According to a manuscript held at the Austrian National Library, Dernschwam moved to Buda (Ofen) in 1514 to join French humanist Hieronymus Balbus, a tutor at the Hungarian royal court. In 1515, he accompanied Balbus to Pressburg (Bratislava) and spent the following decade traveling across Hungary and Transylvania, where he copied Roman inscriptions he encountered. From 1525 onward, Dernschwam was in the service of Anton Fugger, a prominent Augsburg banker and patron of the arts. Dernschwam got married in 1538 in Schattmannsdorf (modern-day Častá, Slovakia).

==Travels==
Around 1549, he left Fugger's employ and joined the imperial embassy sent by the Holy Roman Emperor Ferdinand I to the Ottoman Sultan Suleiman the Magnificent in 1553. Motivated by a personal desire to see Constantinople and learn about the Ottoman Empire, Dernschwam financed his own journey, as he stated in his travelogue.

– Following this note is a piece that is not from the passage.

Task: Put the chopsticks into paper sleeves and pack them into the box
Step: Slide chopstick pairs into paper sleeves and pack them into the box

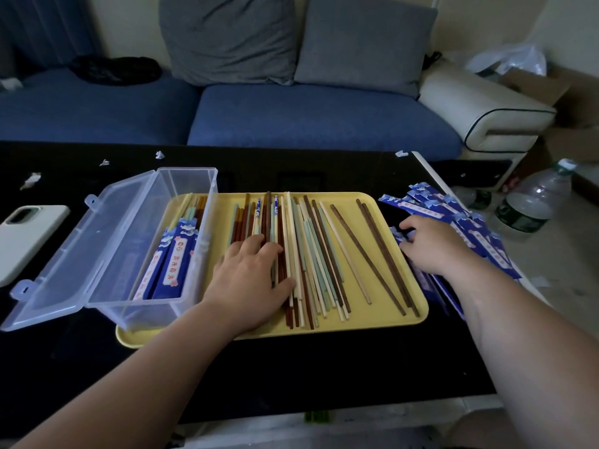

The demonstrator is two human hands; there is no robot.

The delegation departed Vienna on 22 June and arrived in Constantinople on 25 August 1553. However, the Sultan was on campaign near Nakhchivan, and the embassy had to wait over 18 months to be received. In March 1555, the group traveled to Amasya, where they finally met the Sultan in April. During their extended stay, Dernschwam witnessed key diplomatic events, including the arrival of an Iranian peace delegation. On the return journey, he rescued a German gunsmith from captivity in Constantinople. The group arrived back in Vienna on 11 August 1555.

==Later life and death==
Little is known about Dernschwam's life after his return. He is recorded to have lived in Neusohl (modern-day Banská Bystrica) or nearby Kremnitz (Kremnica) in 1560. Although the exact date of his death is unknown, he is believed to have died by late 1568, as his private library was sold to the Imperial Court Library in Vienna by a relative in February 1569. His collection, consisting of approximately 2,000 works in 651 volumes, was partially acquired by the Munich Library. Dernschwam died in Schattmannsdorf.

==Travelogue==
The original manuscript of his travelogue, once held by the Fugger family, was rediscovered around 1889 in Fuggerschloss Babenhausen by archivist Father Dobel. The earliest surviving copies are held in the Wolfenbüttel Library, with another incomplete copy in the Bohemian Kingdom Museum in Prague. The first in-depth academic study was conducted by geographer Heinrich Kiepert in the 19th century. Later, Franz Babinger published a full edition based on the Fugger manuscript in 1923, written in Early New High German. Yaşar Önen translated the work to Turkish in 1987, although he omitted Babinger's extensive introduction.

Despite occasional condescending remarks about the Turks, Dernschwam's travelogue contains observations on the cities he visited and offers detailed descriptions of Christians and Jews living in the Ottoman Empire. He notably documented the presence of Germans, Austrians, and Hungarians in Anatolia. During his 18-month stay in Constantinople at the Elçi Han (lit. 'Ambassador's Inn') near Çemberlitaş, he made extensive notes on daily life, especially food and prices.